*** Opening of Task data ***

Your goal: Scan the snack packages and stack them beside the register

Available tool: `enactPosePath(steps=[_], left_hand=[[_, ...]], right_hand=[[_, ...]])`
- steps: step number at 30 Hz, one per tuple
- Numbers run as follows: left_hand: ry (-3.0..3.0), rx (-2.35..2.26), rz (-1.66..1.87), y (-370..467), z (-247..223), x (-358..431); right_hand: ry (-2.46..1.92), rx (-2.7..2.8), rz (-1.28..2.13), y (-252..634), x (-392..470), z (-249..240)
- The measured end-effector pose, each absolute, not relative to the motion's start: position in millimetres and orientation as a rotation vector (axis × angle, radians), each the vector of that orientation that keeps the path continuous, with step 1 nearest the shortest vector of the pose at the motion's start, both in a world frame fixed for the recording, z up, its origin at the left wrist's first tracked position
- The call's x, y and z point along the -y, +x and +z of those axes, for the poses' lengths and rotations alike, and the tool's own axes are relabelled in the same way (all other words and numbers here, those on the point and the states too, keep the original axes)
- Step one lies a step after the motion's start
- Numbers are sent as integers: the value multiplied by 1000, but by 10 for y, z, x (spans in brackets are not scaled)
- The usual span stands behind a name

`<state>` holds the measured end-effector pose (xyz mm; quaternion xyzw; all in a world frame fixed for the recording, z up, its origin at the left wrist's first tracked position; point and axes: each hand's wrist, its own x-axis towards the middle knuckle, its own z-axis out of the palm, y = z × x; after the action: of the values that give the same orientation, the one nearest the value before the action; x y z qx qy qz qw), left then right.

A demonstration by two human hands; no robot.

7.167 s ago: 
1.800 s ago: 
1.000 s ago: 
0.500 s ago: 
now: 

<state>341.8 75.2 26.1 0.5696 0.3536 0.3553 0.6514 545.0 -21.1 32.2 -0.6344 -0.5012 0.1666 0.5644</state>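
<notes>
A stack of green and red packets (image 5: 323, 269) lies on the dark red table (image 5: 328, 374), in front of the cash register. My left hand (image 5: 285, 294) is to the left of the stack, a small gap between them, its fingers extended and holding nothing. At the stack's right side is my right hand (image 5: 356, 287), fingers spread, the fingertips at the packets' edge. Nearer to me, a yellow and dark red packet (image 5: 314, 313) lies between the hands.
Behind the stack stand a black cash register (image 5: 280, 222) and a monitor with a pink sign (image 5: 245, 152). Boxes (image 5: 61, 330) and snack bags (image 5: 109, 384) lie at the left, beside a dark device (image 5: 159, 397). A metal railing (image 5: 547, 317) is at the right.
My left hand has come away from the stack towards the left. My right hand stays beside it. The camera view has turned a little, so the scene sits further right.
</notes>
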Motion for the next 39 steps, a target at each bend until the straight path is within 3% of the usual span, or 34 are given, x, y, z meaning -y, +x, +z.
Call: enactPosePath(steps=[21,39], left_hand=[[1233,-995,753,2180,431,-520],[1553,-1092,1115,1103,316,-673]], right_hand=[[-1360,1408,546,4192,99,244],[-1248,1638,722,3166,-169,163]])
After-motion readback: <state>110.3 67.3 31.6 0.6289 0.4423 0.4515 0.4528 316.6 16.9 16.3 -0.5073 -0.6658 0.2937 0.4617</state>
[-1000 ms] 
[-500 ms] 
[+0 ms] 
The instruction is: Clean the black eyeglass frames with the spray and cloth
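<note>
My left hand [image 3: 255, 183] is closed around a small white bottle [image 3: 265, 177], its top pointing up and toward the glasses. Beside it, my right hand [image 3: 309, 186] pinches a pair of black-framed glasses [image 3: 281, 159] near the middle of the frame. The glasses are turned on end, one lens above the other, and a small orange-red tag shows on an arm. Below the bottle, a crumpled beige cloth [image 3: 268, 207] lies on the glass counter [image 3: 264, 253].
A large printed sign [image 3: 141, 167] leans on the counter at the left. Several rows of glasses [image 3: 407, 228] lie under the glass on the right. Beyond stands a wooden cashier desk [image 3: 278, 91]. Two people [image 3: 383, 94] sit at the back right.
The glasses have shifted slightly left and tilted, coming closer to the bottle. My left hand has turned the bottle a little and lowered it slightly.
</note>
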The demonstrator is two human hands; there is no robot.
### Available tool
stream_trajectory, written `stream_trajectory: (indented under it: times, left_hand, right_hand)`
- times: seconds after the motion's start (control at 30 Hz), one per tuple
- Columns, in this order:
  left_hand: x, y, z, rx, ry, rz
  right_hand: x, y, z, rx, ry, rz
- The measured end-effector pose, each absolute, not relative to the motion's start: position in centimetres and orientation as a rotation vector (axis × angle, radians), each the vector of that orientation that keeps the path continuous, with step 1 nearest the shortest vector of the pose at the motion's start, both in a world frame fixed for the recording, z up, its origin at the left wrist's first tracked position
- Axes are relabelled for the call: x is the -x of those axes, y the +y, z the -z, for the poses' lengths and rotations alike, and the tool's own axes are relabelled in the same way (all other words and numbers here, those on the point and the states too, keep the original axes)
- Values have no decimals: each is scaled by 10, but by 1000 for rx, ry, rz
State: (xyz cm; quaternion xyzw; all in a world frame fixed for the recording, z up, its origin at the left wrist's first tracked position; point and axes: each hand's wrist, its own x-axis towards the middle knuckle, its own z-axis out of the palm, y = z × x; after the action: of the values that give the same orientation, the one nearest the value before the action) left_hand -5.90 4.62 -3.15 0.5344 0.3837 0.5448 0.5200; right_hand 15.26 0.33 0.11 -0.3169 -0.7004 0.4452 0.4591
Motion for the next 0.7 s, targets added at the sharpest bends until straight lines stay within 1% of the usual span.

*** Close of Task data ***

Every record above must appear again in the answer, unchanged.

■ Finished task ■
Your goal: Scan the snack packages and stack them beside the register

Available tool: `enactPosePath(steps=[_], left_hand=[[_, ...]], right_hand=[[_, ...]])`
- steps: step number at 30 Hz, one per tuple
- Numbers run as follows: left_hand: ry (-3.0..3.0), rx (-2.35..2.26), rz (-1.66..1.87), y (-370..467), z (-247..223), x (-358..431); right_hand: ry (-2.46..1.92), rx (-2.7..2.8), rz (-1.28..2.13), y (-252..634), x (-392..470), z (-249..240)
- The measured end-effector pose, each absolute, not relative to the motion's start: position in millimetres and orientation as a rotation vector (axis × angle, radians), each the vector of that orientation that keeps the path continuous, with step 1 nearest the shortest vector of the pose at the motion's start, both in a world frame fixed for the recording, z up, its origin at the left wrist's first tracked position
- The call's x, y and z point along the -y, +x and +z of those axes, for the poses' lengths and rotations alike, and the tool's own axes are relabelled in the same way (all other words and numbers here, those on the point and the states too, keep the original axes)
- Step one lies a step after the motion's start
- Numbers are sent as integers: the value multiplied by 1000, but by 10 for y, z, x (spans in brackets are not scaled)
- The usual span stands behind a name

`<state>` holds the measured end-effector pose (xyz mm; quaternion xyzw; all in a world frame fixed for the recording, z up, its origin at the left wrist's first tracked position; point and axes: each hand's wrist, its own x-axis towards the middle knuckle, its own z-axis out of the palm, y = z × x; after the action: of the values that give the same orientation, the one nearest the value before the action; x y z qx qy qz qw), left then right.

A demonstration by two human hands; no robot.

7.167 s ago: 
1.800 s ago: 
1.000 s ago: 
0.500 s ago: 
now: 

<state>341.8 75.2 26.1 0.5696 0.3536 0.3553 0.6514 545.0 -21.1 32.2 -0.6344 -0.5012 0.1666 0.5644</state>
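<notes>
A stack of green and red packets (image 5: 323, 269) lies on the dark red table (image 5: 328, 374), in front of the cash register. My left hand (image 5: 285, 294) is to the left of the stack, a small gap between them, its fingers extended and holding nothing. At the stack's right side is my right hand (image 5: 356, 287), fingers spread, the fingertips at the packets' edge. Nearer to me, a yellow and dark red packet (image 5: 314, 313) lies between the hands.
Behind the stack stand a black cash register (image 5: 280, 222) and a monitor with a pink sign (image 5: 245, 152). Boxes (image 5: 61, 330) and snack bags (image 5: 109, 384) lie at the left, beside a dark device (image 5: 159, 397). A metal railing (image 5: 547, 317) is at the right.
My left hand has come away from the stack towards the left. My right hand stays beside it. The camera view has turned a little, so the scene sits further right.
</notes>
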Motion for the next 39 steps, a target at each bend until the straight path is within 3% of the usual span, or 34 are given, x, y, z meaning -y, +x, +z.
Call: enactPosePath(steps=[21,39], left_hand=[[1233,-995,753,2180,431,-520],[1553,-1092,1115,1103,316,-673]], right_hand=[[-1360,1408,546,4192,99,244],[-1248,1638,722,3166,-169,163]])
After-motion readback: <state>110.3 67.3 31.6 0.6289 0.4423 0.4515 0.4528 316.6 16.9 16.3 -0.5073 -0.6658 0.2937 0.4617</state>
[-1000 ms] 
[-500 ms] 
[+0 ms] 
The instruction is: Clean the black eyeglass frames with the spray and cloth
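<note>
My left hand [image 3: 255, 183] is closed around a small white bottle [image 3: 265, 177], its top pointing up and toward the glasses. Beside it, my right hand [image 3: 309, 186] pinches a pair of black-framed glasses [image 3: 281, 159] near the middle of the frame. The glasses are turned on end, one lens above the other, and a small orange-red tag shows on an arm. Below the bottle, a crumpled beige cloth [image 3: 268, 207] lies on the glass counter [image 3: 264, 253].
A large printed sign [image 3: 141, 167] leans on the counter at the left. Several rows of glasses [image 3: 407, 228] lie under the glass on the right. Beyond stands a wooden cashier desk [image 3: 278, 91]. Two people [image 3: 383, 94] sit at the back right.
The glasses have shifted slightly left and tilted, coming closer to the bottle. My left hand has turned the bottle a little and lowered it slightly.
</note>
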The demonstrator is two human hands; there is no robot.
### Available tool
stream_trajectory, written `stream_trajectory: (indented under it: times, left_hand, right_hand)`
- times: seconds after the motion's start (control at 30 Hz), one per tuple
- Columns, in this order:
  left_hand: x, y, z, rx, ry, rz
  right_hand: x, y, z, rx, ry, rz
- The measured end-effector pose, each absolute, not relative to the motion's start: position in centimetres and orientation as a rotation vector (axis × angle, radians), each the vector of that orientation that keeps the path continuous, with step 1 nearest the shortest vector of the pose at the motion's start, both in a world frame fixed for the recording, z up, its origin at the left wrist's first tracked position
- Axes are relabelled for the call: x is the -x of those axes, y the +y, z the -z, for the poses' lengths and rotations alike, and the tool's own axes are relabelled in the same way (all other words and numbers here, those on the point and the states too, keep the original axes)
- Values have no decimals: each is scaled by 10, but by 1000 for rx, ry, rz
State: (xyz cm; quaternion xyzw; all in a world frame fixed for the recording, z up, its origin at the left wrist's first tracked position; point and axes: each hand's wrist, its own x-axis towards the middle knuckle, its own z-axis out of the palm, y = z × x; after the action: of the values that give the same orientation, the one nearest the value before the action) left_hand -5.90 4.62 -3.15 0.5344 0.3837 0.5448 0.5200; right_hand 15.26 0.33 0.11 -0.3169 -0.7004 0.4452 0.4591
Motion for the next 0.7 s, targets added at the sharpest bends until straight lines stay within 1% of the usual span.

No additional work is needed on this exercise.